Open source tools are a less expensive option and may be the optimal choice for some teams. However, as data volume grows, managing multiple open source tools can become resource-intensive, and organizations with a larger telemetry footprint can suffer visibility issues when trying to correlate data and insights from several different tools. This ultimately leads to longer troubleshooting and downtime, along with their associated costs.
For example, according to Netblocks, the “X” (formerly Twitter) outage in May 2023 cost the company a whopping $13,962,513 per hour in the United States alone. Moreover, the indirect costs associated with outages, such as customer churn, negative publicity, and increased customer support requests, can further strain a company’s finances. In an era where customers expect 24/7 access to services, even a short-lived outage can lead to long-term reputational damage.
Unified platforms for collecting and monitoring all observability in one place can reduce overall costs in two ways: first, they’re less expensive than leveraging multiple commercial point solutions, and second, they improve MTTR by enabling faster data correlation, so issues are resolved before customers notice and before they become major outages.
For organizations currently using open source tools, look for unified platforms that are built utilizing open standards. This will significantly ease migration, reduce learning curves, and help prevent vendor lock-in.
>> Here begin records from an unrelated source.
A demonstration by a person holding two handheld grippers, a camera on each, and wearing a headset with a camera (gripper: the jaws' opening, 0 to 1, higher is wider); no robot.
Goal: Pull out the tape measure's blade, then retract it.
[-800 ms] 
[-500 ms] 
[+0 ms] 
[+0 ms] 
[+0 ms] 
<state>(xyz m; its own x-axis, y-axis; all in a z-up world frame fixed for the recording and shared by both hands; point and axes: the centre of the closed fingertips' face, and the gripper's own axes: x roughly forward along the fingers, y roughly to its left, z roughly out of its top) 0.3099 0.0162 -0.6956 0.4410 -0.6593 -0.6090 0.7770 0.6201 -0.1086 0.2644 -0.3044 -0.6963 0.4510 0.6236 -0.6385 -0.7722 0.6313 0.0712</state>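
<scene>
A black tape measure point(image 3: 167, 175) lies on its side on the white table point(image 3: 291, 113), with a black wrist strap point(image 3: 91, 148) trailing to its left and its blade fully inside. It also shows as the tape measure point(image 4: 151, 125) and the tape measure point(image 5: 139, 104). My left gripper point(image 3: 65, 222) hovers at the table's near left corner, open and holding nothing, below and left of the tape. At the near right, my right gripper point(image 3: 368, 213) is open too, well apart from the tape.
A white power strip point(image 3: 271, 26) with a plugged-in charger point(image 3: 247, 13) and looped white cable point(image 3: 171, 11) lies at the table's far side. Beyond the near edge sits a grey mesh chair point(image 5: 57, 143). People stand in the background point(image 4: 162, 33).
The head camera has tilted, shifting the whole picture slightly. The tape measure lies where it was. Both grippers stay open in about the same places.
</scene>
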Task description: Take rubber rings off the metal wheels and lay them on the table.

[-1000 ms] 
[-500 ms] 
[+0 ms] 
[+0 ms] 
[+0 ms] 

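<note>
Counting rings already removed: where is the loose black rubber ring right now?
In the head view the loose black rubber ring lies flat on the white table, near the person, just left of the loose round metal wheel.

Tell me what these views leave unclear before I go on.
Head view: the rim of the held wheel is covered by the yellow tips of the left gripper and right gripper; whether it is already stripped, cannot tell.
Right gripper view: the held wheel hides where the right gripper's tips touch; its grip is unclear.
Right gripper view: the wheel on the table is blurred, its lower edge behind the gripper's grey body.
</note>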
Strategy #4: Simplify by focusing on the observability essentials
Following up on strategy #3, in addition to considering unified platforms built on open standards, also consider exactly what observability capabilities are essential for your organization. There are several robust, comprehensive observability platforms in the market.
But some of these are incredibly expensive and force you to pay for many capabilities you do not need. A platform that may provide less overall features but aligns with what’s essential to your team will be significantly more cost-effective. These platforms should also provide the flexible APIs you need to easily customize as necessary.
As expectations for performance and the complexities of IT environments continue to grow, so does the significance of observability within organizations. The ability to rapidly act on data and resolve incidents before users notice them has never been greater – or more challenging. As an industry, we need to ensure that companies can implement effective observability strategies at a price they can afford. While not a comprehensive list, these four strategies can help teams execute observability without facing the dilemma of the cost-performance trade off.